Usai membubuhkan tanda tangannya, Jeklin lantas mengambil uang deposito tersebut dengan buku tabungan Rabeka Adu Tandak, dan langsung pamit, dengan alasan masih memproses uang deposito.
“Harusnya setelah proses, hari itu juga buku tabungan harus langsung dikembalikan. Tetapi saat itu, mereka sama sekali tidak kembalikan buku saya, sampai suami saya ke bank untuk pertanyakan dan melihat sisa uang di buku tabungan saya,” tegasnya.

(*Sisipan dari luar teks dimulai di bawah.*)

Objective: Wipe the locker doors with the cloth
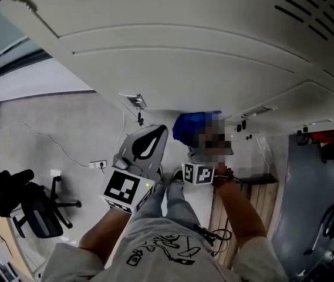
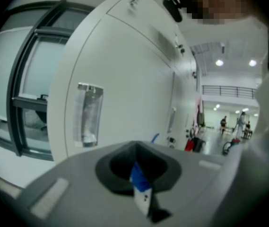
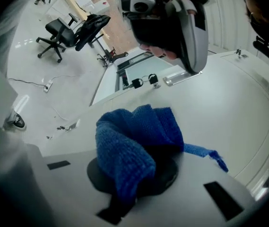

Semakin membingungkan, ketika tanggal jatuh tempo, Jeklin justru mendatangi rumah Rabeka Adu Tadak bersama Aci Eli, yang diketahui sebagai seorang pegawai dari PT. Mahkota Properti Indo Permata.
Karena tidak tahu, Rabeka pun menerima mereka, sebab berpikir bahwa Aci Eli merupakan salah satu pegawai dari Bank Bukopin Cabang Kupang, sebelum Aci Eli memperkenalkan dirinya.
“Saya pikir Aci dari Bank Bukopin. Ternyata Aci dari PT. Mahkota, yang menjelaskan bahwa uang saya ada di PT. Mahkota. Bukan di Bank Bukopin,” ungkapnya.
Usai mendengar pernyataan Aci, Rabeka dan keluarga sontak naik pitam. Langsung memarahi keduanya hingga mengusir mereka keluar dari rumah. Karena setahu keluarga, uang Rabeka berada di Bank Bukopin. Bukan di PT. Mahkota Properti Indo Permata.